Home > Bear Necessity(21)

Bear Necessity(21)
Author: James Gould-Bourn

“Nothing.”

Ivan frowned. “Your boy, he speak for first time in forever, and you say nothing?”

“I know, I know. I wanted to, believe me, but, well, I couldn’t.”

“Why you couldn’t?”

“I was too shocked, I guess. I wasn’t expecting it. And anyway, I was wearing the costume.”

“The rat?”

“The panda.”

“I thought you not want Will to know you are rat now? Panda. Whatever.”

“I don’t,” said Danny. “That’s why I couldn’t say anything. I was in the park and I saw Will getting beaten up by some older kids so I ran over to help. He said thanks, I said nothing, and he hasn’t spoken a word since. I don’t know what to do. What if he doesn’t speak again? What if that was it?”

“Is easy,” said Ivan. He pulled out a foil-wrapped parcel from the plastic bag he was carrying and gave it to Danny. The Cross-Eyed Goat was the only pub Danny knew of where foil-wrapped parcels were frequently exchanged without anybody batting an eyelid. “Tell him he cannot eat cake until he speak again. If he does not speak, you eat all the cake. Is win-win for you.”

Danny smiled. “Thanks, Ivan.”

Offensively loud Ukrainian pop music began to blast from Ivan’s pocket. He fished out his phone, looked at the screen, and cursed before answering. Ivana yelled at him for a solid sixty seconds, her voice so loud that it woke one of the locals, who lifted his head from the table and looked around in a daze with a beer mat stuck to his cheek.

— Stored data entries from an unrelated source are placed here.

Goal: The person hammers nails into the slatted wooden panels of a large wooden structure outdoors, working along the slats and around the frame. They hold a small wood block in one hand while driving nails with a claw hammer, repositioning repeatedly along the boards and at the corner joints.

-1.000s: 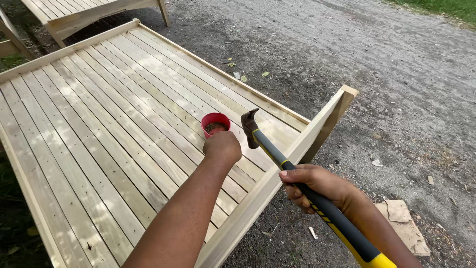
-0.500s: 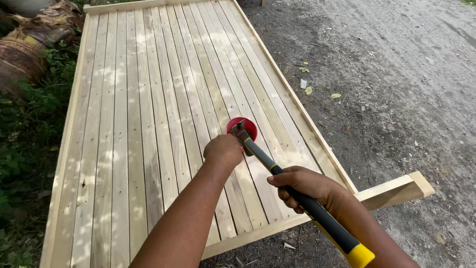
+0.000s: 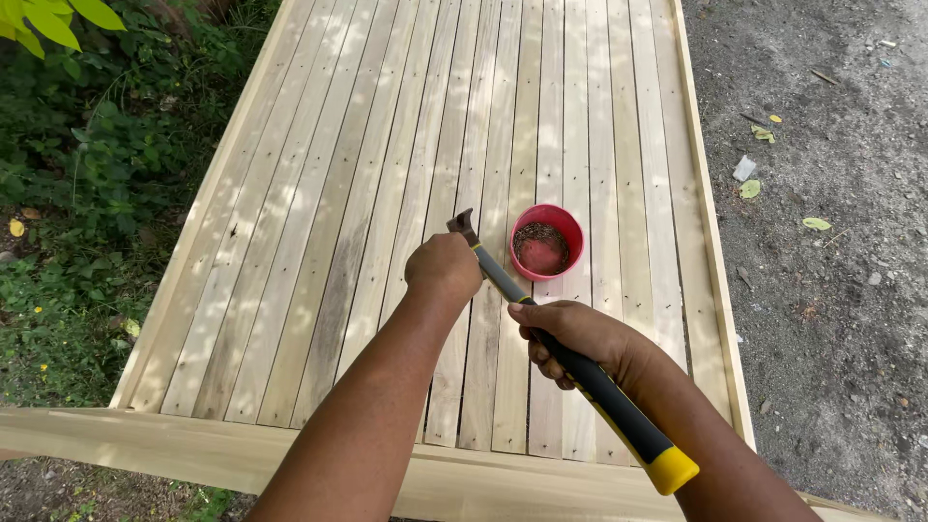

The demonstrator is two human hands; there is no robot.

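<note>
My right hand (image 3: pixel 572 338) grips a claw hammer (image 3: pixel 541 324) by its black and yellow handle; the hammer's head sits just above my left hand. My left hand (image 3: pixel 444 269) is closed into a fist over the pale wooden slats of a large plank panel (image 3: pixel 387 164), right beside the hammer head. Whether it pinches a nail is hidden. A small red bowl (image 3: pixel 547 242) holding dark nails rests on the slats just right of the hammer.
The slatted panel has a raised rim board (image 3: pixel 193 449) along the near edge and a side rail (image 3: pixel 710 251) on the right. Green plants (image 3: pixel 87 174) grow to the left. Grey gravel ground (image 3: pixel 831 242) with leaves and scraps lies to the right.
The view has swung so the panel now runs straight away from me. My left hand moved off the red bowl to the left, and the hammer head now sits beside that fist.
</note>
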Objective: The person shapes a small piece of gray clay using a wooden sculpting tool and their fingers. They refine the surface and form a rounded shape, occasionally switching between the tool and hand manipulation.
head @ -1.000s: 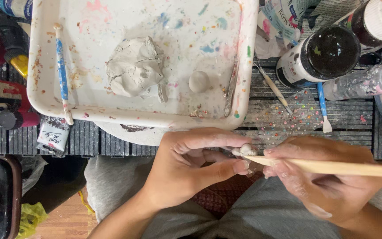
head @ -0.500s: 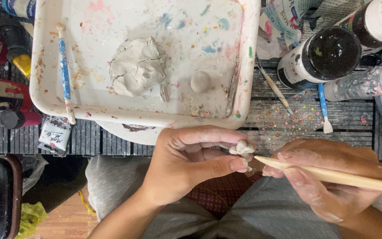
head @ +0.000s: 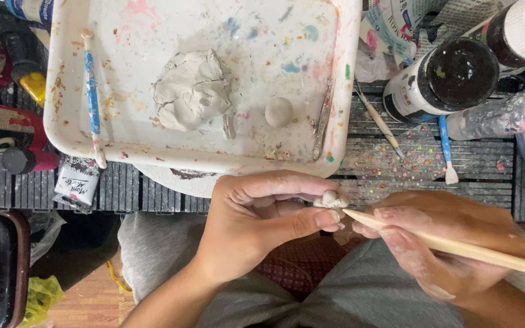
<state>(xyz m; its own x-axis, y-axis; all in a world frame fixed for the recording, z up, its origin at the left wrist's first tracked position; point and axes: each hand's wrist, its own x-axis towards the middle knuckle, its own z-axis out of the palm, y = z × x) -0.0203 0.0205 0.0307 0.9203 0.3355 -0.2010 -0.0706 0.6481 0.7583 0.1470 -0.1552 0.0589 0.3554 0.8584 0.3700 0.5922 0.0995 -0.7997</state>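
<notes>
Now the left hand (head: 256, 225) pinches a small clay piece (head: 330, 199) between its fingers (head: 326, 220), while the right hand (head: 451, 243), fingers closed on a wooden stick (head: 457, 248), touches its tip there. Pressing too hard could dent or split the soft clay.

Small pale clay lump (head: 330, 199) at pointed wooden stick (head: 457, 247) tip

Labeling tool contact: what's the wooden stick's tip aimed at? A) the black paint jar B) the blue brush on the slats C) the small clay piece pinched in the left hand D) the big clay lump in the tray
C: the wooden stick, held in the right hand, has its tip at the small clay piece pinched by the left hand.
</notes>
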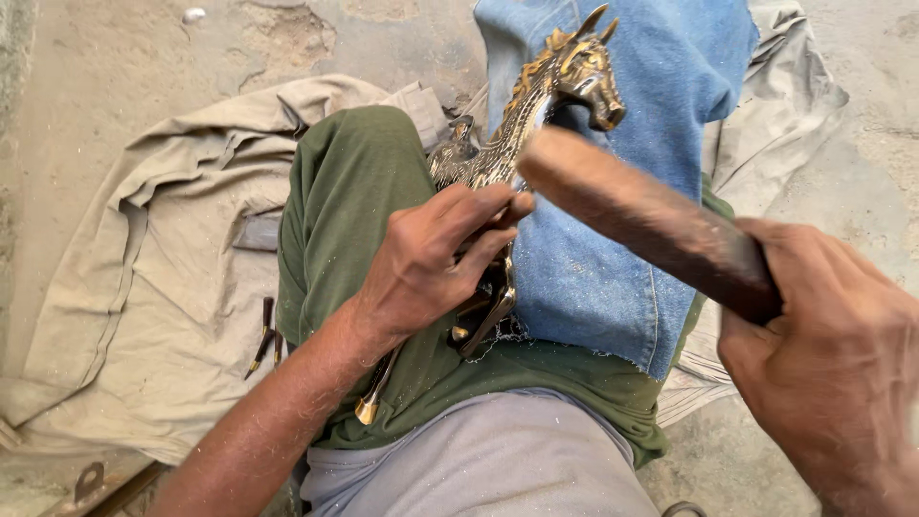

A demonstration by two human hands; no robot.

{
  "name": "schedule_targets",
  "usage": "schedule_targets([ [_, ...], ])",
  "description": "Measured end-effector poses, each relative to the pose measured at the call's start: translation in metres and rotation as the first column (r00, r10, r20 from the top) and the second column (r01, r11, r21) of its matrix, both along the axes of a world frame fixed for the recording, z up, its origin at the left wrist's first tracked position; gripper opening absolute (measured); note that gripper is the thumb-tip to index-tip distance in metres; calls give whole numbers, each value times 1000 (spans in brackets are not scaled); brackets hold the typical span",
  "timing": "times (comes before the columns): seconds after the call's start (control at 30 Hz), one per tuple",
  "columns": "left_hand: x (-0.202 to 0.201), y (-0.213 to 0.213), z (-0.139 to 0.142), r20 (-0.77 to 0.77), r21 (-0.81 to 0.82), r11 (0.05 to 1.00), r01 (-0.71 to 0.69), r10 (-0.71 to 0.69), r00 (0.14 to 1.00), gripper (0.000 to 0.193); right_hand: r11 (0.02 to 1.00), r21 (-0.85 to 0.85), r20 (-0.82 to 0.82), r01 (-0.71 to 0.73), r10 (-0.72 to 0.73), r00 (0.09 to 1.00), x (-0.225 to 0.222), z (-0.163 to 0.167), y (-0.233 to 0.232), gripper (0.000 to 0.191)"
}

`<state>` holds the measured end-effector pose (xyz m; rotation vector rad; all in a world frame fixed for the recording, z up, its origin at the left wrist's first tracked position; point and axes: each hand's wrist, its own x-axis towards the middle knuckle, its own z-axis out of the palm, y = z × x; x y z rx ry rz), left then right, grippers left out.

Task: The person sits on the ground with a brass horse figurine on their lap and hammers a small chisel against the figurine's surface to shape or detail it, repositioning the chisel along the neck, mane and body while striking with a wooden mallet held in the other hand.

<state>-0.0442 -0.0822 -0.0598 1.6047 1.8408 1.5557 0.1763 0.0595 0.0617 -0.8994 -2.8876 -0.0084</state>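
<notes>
Working a brass horse (536,105) at frame centre.
My left hand (431,263) is clasping it; my right hand (828,345) is gripping a wooden handle (641,215).

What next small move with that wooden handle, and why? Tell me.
Probably bring the brown wooden handle in the right hand down beside the left hand's fingers: it is raised above the golden brass horse figurine, which the left hand pins on the lap.

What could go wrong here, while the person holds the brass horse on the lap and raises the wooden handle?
The left hand grips the brass horse close under the wooden handle held by the right hand, so a stroke might catch the fingers. The horse rests only on denim cloth over the leg, so it might slip.
</notes>
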Motion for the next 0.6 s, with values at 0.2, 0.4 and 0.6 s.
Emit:
schedule_targets([
  [0.2,1,0,-7,-19,13,999,-44,44,999,38,999,23,51,35,-36,998,-9,3,2,38],
  [0.4,-6,0,-7,-36,-9,1000,24,-25,999,33,978,-206,-249,34,-86,965,-5,0,0,25],
  [0.6,-3,0,-7,4,37,998,53,-53,999,27,980,-193,-267,55,-106,958,4,-7,-1,35],
])
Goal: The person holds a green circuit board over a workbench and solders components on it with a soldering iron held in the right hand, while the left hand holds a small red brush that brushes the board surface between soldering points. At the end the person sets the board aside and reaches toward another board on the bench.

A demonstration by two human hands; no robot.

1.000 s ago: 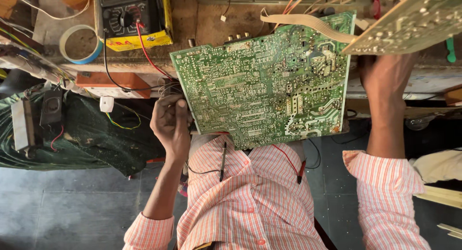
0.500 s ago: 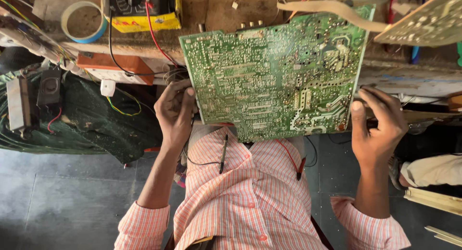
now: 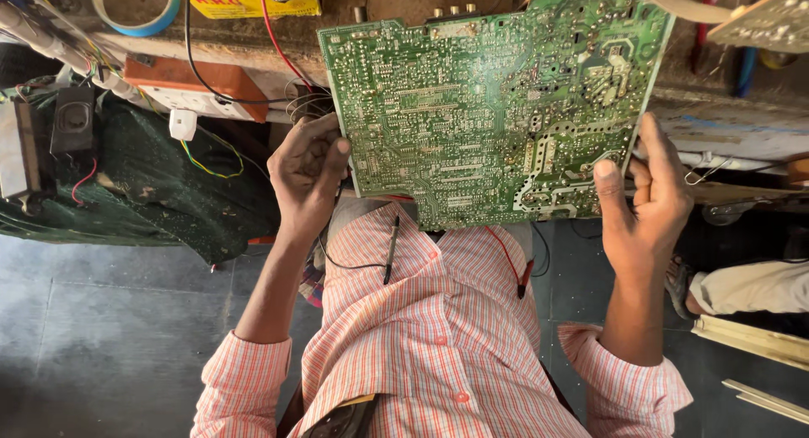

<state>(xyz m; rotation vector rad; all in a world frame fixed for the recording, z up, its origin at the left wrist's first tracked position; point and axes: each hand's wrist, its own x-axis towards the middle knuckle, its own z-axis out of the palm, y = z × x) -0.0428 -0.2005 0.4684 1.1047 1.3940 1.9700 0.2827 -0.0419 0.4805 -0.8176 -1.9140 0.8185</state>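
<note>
Two hands on one large green printed circuit board (image 3: 493, 109), solder side up. Against the frame half a second back: the board sits at much the same tilt and position over the lap; the right hand (image 3: 645, 206), then curled around the lower right corner, has now spread, thumb laid flat on the board's face near that corner, fingers behind the right edge. One second back that hand was raised toward the bench, off the board's lower edge. The left hand (image 3: 308, 173) has stayed at the left edge throughout.

Hard to make out: the left hand is loosely curled, thumb tip touching the board's left edge; its fingers fold inward over something dark, not identifiable. Whether it actually pinches the board cannot be told. Right fingers behind the board are hidden; the grip reads as a closed pinch, thumb on top. The board's top edge runs behind a tan ribbon cable (image 3: 691, 4), and a second green board (image 3: 771, 21) is cut off at the upper right.

Relative to the grips: the board spans between both hands and extends up and away from them toward the wooden bench. Below the hands, two probe leads, black (image 3: 390, 248) and red (image 3: 522, 278), lie on the striped pink shirt (image 3: 438, 337). Up and outward from the left hand: an orange socket box (image 3: 194, 88), a roll of blue tape (image 3: 135, 4).
</note>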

“I have to go,” he said when Ivana hung up on him midsentence. “Do not worry about Will. He talk once, he talk again. You will see.”

“I hope you’re right,” said Danny. “Enjoy the Bake Off.”

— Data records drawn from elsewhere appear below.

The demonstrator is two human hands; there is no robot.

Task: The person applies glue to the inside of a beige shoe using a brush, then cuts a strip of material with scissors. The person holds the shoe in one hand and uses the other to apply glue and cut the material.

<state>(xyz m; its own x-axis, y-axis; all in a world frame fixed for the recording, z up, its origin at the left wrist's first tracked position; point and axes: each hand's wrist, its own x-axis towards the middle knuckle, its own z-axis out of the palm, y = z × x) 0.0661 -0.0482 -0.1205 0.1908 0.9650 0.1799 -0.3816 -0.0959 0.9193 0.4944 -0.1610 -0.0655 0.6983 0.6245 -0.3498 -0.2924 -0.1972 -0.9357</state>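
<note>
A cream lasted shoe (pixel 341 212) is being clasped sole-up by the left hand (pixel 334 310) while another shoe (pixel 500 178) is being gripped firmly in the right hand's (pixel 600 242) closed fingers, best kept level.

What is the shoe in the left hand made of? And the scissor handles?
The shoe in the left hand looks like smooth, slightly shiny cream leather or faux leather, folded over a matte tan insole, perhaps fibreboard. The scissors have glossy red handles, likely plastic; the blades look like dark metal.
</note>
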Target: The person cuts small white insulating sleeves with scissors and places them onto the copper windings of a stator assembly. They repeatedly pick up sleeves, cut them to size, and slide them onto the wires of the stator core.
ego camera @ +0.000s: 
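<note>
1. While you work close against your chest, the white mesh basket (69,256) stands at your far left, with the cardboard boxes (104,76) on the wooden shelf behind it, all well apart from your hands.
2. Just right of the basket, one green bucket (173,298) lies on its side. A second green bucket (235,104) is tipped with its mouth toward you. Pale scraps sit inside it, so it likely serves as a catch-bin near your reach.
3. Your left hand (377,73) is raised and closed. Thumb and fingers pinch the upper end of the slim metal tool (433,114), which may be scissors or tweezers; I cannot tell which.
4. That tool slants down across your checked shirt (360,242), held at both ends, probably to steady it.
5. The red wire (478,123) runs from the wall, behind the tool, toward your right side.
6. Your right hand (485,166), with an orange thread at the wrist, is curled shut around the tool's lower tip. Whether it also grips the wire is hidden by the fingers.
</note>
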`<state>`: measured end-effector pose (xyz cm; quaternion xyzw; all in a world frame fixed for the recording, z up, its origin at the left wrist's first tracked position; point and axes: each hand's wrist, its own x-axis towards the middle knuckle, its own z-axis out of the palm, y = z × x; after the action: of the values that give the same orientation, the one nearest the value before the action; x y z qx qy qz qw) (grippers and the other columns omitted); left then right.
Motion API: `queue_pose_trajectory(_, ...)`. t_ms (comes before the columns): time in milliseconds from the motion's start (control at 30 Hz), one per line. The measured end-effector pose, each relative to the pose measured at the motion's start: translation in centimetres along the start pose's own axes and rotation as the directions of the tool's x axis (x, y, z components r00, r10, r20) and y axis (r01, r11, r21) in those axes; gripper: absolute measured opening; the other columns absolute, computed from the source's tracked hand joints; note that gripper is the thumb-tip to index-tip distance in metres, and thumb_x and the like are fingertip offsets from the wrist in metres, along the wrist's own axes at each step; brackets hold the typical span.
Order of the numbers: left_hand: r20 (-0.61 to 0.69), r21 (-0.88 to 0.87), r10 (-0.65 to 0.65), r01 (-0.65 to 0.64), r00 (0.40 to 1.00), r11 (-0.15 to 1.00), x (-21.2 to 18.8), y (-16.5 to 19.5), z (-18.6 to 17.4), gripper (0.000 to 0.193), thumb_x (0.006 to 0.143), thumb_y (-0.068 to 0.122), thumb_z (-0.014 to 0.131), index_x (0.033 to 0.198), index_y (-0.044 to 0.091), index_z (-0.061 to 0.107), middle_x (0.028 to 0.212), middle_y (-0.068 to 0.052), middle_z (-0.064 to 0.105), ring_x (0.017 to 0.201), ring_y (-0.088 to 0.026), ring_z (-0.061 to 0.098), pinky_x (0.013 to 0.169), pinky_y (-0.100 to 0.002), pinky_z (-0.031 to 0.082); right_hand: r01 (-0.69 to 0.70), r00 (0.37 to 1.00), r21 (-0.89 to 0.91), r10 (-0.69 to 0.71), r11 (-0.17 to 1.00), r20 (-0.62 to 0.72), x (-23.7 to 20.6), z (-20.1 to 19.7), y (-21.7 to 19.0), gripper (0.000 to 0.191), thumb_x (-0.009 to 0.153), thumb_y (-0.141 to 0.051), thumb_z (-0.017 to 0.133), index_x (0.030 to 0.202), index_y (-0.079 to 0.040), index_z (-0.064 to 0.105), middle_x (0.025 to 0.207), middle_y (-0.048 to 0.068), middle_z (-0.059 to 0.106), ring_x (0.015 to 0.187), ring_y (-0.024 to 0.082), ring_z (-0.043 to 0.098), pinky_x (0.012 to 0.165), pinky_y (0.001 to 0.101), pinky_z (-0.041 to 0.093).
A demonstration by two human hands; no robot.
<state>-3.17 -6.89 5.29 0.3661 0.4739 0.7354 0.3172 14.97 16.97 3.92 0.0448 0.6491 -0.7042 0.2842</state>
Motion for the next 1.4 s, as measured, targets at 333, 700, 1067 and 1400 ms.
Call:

“I rather bake my yaytsya,” muttered Ivan as he ducked out into the night.

The door had barely stopped swinging when in walked Mr. Dent. Reg hobbled in behind him as the sound of scraping chairs and nervous whispers filled the room. Everybody looked scared, even the people who made a living scaring other people. Danny eyeballed the fire exit, wondering if he could make it in time.

“The usual, is it, Reg?” shouted Charlie, the landlord.

“And another for young Daniel here,” said Reg as he slowly made his way over to Danny’s table. He handed his crutches to Dent and carefully lowered himself onto the stool that Ivan had recently occupied. Dent remained standing, looming over them like an overzealous chaperone.

“That’s very kind of you, Reg, really, but I was actually just—”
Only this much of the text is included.